Important social changes that began taking place in Italy after World War II gained momentum with the economic boom of the 1960s. Rigid family relationships were modified as young people sought a more visible role in society and women called for greater freedom. But progress towards this new cultural revolution in some regions, especially in southern Italy, was slow as inroads into deeply ingrained customs and beliefs were strongly resisted.
One such custom, the fuitina, a Sicilian word for ‘elopement' that is now part of the Italian language, had long been practiced in the South. A very young couple, often minors, would run away from home for a day or so without telling anyone where they were going, thus presenting their union as a fait accompli.
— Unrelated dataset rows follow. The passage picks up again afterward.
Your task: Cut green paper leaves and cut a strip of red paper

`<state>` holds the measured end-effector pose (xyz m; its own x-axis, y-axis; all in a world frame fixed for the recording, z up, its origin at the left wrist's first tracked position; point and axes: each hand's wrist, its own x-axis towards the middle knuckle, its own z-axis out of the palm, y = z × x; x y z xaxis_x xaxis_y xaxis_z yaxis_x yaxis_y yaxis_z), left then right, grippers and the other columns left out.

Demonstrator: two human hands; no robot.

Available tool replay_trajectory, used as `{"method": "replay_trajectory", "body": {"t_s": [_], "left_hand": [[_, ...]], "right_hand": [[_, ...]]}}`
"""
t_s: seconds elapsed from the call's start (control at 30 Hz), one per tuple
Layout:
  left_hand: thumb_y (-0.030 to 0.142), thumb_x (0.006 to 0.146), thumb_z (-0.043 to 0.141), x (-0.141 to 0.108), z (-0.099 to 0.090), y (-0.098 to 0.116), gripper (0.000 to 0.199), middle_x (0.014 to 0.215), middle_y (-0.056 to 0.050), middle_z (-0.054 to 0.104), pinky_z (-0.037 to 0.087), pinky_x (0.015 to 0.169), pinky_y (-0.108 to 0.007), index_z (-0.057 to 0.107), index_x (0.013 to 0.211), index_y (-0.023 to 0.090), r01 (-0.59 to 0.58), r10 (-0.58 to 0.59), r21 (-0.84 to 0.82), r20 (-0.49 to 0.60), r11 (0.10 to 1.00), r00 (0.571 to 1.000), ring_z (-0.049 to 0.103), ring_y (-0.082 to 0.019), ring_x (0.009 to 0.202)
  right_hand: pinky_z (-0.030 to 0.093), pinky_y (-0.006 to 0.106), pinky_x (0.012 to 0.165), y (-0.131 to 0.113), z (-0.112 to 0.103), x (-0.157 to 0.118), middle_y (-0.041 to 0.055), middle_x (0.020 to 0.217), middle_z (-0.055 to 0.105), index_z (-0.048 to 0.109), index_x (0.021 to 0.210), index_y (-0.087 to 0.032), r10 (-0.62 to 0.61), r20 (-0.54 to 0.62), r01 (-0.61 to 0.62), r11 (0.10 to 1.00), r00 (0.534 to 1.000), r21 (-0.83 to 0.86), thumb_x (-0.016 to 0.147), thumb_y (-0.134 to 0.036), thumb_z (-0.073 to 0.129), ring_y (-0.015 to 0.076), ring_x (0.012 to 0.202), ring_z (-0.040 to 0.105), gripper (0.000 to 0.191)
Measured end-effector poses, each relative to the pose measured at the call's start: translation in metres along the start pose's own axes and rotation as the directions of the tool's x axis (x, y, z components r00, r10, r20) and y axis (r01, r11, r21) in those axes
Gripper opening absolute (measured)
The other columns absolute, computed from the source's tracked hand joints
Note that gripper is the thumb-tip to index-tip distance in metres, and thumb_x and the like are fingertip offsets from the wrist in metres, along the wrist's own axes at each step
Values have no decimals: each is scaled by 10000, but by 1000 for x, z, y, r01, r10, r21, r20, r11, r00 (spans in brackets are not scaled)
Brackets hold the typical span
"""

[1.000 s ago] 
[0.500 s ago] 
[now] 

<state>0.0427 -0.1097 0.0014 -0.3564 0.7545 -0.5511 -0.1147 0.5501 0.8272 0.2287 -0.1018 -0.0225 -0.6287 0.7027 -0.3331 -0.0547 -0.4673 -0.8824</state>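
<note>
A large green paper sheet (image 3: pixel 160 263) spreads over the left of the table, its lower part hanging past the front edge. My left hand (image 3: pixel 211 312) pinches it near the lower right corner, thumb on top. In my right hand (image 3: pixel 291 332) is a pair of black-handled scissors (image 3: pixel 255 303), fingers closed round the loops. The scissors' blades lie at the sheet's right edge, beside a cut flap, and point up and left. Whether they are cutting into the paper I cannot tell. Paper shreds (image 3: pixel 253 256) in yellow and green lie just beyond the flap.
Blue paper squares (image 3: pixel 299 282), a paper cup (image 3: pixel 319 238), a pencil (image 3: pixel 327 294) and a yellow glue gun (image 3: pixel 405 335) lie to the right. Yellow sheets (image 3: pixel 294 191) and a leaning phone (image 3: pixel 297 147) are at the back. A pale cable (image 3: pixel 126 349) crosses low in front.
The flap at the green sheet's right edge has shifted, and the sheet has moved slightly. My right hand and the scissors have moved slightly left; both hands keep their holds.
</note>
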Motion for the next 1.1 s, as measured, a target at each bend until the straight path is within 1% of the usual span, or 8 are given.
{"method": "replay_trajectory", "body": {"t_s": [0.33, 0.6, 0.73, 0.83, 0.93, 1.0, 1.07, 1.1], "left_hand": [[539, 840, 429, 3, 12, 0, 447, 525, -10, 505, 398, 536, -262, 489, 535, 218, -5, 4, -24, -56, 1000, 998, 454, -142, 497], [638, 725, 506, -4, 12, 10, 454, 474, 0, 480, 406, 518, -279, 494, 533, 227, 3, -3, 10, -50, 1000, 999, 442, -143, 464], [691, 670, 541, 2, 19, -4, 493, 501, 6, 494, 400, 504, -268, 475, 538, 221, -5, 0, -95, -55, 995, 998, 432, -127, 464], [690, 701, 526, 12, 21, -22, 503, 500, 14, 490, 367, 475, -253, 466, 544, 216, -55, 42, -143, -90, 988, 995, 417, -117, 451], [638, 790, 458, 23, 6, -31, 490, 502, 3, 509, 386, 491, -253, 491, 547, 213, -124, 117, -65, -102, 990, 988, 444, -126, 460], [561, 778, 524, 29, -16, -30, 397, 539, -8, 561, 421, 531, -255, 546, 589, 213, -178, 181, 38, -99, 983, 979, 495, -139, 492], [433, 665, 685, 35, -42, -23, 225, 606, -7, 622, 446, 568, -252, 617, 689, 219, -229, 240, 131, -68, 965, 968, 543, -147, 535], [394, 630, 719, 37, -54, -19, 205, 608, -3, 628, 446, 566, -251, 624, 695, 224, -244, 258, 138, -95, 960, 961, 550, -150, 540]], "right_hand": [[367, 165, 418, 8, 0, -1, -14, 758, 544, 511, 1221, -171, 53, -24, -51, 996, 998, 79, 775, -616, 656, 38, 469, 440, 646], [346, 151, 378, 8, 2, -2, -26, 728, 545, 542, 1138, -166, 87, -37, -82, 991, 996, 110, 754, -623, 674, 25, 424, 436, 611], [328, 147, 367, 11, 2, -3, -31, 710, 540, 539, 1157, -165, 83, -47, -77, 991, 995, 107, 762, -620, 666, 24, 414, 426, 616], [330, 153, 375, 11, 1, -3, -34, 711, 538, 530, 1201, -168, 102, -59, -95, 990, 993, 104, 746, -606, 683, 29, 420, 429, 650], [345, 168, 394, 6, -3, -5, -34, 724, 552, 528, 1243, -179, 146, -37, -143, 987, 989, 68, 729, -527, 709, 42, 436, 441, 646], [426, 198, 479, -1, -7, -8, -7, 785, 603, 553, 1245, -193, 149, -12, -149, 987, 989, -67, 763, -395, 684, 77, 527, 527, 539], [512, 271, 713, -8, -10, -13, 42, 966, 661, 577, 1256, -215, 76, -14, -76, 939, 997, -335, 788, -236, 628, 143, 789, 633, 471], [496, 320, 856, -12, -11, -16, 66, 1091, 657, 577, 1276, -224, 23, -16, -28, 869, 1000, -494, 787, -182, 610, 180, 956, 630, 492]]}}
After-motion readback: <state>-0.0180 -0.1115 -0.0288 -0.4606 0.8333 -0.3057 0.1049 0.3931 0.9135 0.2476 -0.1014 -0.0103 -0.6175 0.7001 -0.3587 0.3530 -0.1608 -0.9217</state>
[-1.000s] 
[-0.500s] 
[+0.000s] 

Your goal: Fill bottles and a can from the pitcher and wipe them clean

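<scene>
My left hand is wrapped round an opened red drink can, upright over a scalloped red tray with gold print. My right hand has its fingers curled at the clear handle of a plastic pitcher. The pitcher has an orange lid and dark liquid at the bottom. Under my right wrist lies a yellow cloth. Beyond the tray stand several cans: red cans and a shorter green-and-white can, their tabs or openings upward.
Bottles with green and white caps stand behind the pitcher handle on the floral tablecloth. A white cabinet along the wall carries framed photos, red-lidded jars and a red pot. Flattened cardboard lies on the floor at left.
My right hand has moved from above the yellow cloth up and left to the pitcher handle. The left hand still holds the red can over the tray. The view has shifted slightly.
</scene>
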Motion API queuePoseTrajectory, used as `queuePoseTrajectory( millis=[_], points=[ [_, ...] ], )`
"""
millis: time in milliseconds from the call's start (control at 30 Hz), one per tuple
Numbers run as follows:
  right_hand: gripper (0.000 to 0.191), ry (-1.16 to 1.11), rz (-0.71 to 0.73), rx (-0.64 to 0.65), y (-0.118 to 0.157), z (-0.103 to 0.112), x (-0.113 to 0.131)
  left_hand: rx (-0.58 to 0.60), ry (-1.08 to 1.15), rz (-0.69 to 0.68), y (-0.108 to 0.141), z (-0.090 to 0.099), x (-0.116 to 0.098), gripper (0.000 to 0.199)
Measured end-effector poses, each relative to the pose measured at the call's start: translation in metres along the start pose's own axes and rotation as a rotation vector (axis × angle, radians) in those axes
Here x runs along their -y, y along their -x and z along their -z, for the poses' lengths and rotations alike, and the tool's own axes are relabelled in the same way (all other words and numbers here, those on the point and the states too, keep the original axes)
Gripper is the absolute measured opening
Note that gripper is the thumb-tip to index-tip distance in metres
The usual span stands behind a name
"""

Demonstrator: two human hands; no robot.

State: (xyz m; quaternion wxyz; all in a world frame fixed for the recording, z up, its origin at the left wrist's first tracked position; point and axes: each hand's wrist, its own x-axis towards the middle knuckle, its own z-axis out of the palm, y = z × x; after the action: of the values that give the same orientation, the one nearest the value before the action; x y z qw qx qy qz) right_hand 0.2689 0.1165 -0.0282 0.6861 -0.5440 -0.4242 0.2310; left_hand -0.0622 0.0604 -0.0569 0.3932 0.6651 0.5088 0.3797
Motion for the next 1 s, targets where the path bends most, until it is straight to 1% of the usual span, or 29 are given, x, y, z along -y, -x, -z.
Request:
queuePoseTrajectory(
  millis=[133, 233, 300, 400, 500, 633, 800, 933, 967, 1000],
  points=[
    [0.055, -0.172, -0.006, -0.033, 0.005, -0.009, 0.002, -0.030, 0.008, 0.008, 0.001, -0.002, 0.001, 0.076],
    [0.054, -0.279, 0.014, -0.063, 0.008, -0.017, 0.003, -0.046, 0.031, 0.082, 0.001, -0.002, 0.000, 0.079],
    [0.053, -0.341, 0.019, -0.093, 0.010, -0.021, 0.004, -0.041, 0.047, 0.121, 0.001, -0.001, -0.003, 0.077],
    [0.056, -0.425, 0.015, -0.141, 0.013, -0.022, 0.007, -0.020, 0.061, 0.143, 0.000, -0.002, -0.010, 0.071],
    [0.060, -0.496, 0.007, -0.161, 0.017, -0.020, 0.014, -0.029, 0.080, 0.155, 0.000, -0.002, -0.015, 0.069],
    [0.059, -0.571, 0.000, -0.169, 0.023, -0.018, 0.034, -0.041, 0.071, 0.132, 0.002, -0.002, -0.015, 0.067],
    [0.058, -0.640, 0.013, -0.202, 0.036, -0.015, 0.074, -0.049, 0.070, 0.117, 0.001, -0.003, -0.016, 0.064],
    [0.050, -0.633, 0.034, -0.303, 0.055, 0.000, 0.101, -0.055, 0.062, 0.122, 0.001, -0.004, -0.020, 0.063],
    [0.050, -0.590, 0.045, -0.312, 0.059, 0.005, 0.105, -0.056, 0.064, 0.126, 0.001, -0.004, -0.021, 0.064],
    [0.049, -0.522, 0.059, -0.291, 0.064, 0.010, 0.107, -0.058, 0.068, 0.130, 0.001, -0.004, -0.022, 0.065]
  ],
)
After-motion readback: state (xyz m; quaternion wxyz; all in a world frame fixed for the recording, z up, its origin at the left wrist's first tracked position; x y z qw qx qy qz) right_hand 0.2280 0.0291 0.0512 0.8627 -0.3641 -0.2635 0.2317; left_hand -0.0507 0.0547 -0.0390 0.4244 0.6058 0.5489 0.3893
The only alternative for saving the girl's reputation was that the couple enter a matrimonio riparatore (‘rehabilitating marriage'). Some poorer families who could not afford dowries for their daughters actively encouraged the fuitina.
Until fairly recently, however, there was a much darker side to this picture. It was not rare for the girl to be the unwilling victim in this practice. Her suitor, frequently an unwanted admirer or a man she had already rejected, would kidnap and rape her and then rely on the matrimonio riparatore to protect him from being convicted of either kidnapping or rape. This was possible because, under Article 544 of the Criminal Code, which was not repealed until 198, sexual violence was considered an offence against morals and not against the person. An accusation of sexual violence, even against a minor, would lapse if the perpetrator married his victim. To make matters worse, any girl who had suffered the humiliation of losing her virginity in this way either submitted to this kind of marriage to save her honour and that of her family or risked remaining an old maid and forever being labelled una donna svergognata (‘a shameless hussy'). In other words, socially and psychologically, she was the one to blame for the violence she had suffered.